I was thinking that defining packed project libraries as the source of VIs used by the LabVIEW enviroment would speed up everything ex. loading LabVIEW, loading palettes linking dependencies, building executables etc. + solve linking dependecies conflicts.

 

The thing that we could do is just add the packed project library for the standard LabVIEW functions as the base of the palettes, but since we want users to be able to see what's inside we would still leave the VIs in the same folders - this way the user would be able to choose if he wants to use the packed versions or the versions from the disk - unpacked. 

 

This way only the ones with a specific unpacked instance would have to be loaded as single VIs, and we would have everything nice and clean.

 

Tell me what you think.

 

Pack LabVIEW.png

Piotr Kruczkowski
Certified TestStand Architect
Certified LabVIEW Architect
3 Comments
CMal
Active Participant

I think there would be a lot of cases where this would actually increase load, build, and deploy time.  Many applications only use a small subset of the VIs from any one of the built-in LabVIEW libraries.  Changing these libraries to packed libraries would force the entire library to be loaded into memory, even if only one of the member VIs is actually used.  I haven't done any benchmarking on this, but I expect that using packed libraries would only improve performance in cases where nearly all of the VIs in a given library are already being used.  I also worry that there would be compatibility issues if each library were shipped as both lvlib and lvlibp.

AristosQueue (NI)
NI Employee (retired)

There are many many downsides to this idea. The showstoppers are a) that customers would no longer be able to debug into our VIs and b) they would not be able to duplicate our code and modify it for their own uses. Smaller issues include: Inlining VIs would no longer inline fully.
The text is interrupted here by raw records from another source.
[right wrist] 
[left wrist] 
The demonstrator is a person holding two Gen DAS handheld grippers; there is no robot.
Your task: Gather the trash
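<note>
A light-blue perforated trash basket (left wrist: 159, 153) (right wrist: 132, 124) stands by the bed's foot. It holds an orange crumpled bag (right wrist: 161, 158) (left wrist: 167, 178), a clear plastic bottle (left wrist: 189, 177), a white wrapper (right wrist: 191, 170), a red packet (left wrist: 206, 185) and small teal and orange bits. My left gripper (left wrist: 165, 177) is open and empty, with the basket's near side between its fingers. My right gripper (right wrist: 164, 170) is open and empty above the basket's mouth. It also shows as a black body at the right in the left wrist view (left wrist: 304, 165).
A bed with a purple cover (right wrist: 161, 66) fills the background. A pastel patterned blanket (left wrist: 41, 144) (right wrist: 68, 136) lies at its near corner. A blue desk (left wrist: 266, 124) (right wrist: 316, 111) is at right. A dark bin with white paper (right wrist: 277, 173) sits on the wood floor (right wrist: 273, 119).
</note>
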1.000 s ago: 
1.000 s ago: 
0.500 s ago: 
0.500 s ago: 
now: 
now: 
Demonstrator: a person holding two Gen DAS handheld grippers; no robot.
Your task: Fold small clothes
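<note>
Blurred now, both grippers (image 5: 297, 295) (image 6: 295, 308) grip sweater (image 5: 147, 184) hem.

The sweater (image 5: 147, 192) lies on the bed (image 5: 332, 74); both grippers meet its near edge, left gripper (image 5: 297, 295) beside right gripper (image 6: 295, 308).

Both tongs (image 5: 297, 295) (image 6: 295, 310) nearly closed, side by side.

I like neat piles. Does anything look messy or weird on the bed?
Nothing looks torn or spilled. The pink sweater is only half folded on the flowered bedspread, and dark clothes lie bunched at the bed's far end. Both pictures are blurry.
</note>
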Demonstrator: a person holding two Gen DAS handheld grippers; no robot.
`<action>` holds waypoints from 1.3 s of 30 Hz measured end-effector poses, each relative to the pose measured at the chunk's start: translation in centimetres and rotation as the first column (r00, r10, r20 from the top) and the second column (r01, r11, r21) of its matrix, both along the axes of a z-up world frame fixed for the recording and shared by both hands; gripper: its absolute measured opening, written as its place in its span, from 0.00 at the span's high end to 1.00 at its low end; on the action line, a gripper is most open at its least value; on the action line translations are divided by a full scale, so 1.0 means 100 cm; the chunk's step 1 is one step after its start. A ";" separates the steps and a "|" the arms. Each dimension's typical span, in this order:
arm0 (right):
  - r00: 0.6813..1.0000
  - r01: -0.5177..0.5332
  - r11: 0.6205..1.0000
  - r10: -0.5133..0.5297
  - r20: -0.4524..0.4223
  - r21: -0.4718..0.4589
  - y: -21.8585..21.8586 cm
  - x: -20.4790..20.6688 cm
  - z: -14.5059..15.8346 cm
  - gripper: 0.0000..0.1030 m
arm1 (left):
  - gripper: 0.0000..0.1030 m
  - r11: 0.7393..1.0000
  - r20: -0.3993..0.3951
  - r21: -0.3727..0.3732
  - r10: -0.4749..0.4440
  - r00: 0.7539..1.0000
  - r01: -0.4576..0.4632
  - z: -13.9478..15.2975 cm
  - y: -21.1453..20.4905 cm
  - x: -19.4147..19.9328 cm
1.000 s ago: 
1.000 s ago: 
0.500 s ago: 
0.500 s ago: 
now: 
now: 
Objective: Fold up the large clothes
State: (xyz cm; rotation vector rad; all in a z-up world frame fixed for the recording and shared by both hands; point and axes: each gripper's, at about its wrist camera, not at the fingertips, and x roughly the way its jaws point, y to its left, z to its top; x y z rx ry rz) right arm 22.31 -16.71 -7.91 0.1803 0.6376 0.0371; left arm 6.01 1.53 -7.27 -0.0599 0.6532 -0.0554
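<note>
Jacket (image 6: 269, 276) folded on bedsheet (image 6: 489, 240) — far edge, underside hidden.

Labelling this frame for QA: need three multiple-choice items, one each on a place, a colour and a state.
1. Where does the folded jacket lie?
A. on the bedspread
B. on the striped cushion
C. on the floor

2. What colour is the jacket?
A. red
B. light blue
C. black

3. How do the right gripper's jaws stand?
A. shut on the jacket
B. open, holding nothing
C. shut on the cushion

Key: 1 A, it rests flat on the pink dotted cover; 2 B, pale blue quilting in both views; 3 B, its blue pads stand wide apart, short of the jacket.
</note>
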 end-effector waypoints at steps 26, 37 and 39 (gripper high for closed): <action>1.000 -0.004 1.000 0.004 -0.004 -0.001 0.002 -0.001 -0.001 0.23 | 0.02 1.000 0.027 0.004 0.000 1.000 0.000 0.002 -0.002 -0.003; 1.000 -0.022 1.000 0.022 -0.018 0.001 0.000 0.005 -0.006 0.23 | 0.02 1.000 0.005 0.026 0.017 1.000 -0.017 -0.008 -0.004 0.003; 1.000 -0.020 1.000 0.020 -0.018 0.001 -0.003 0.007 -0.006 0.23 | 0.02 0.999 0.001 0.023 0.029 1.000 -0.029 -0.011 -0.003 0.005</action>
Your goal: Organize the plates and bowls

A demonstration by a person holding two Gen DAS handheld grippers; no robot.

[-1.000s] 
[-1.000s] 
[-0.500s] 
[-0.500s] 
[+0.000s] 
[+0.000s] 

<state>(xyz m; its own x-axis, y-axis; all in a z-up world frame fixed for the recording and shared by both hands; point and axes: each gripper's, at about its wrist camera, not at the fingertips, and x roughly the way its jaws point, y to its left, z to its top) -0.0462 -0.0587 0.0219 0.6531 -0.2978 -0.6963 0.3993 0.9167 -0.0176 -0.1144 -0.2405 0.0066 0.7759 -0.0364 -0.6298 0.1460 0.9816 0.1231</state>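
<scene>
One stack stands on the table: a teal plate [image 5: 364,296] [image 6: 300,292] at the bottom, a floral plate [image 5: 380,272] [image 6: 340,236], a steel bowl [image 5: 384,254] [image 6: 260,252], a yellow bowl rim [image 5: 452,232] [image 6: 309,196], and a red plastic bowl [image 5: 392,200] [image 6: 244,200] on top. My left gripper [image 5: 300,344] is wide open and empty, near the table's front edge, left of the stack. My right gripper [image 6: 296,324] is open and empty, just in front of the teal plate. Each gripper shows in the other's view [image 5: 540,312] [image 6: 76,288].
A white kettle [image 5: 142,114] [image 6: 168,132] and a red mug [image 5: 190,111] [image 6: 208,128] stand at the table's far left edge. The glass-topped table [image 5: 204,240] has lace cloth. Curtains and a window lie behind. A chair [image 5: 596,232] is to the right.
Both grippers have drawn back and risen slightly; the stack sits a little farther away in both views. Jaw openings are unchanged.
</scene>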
VIs could no longer recompile for service pack changes. Significant bloat to every built application that uses just one VI in a packed project library because it would depend upon the whole library. A significant increase in the number of EXEs that could no longer be a single file distribution (because they'd depend upon the PPL). I'm sure there are more. Shipping both the packed and unpacked versions just increases the chances of cross-linking and other build problems. It also means there's a chance of the two drifting out of sync with each other.

Darren
Proven Zealot
Status changed to: Declined
From AristosQueue: "There are many many downsides to this idea. The showstoppers are a) that customers would no longer be able to debug into our VIs and b) they would not be able to duplicate our code and modify it for their own uses. Smaller issues include: Inlining VIs would no longer inline fully. VIs could no longer recompile for service pack changes. Significant bloat to every built application that uses just one VI in a packed project library because it would depend upon the whole library. A significant increase in the number of EXEs that could no longer be a single file distribution (because they'd depend upon the PPL). I'm sure there are more."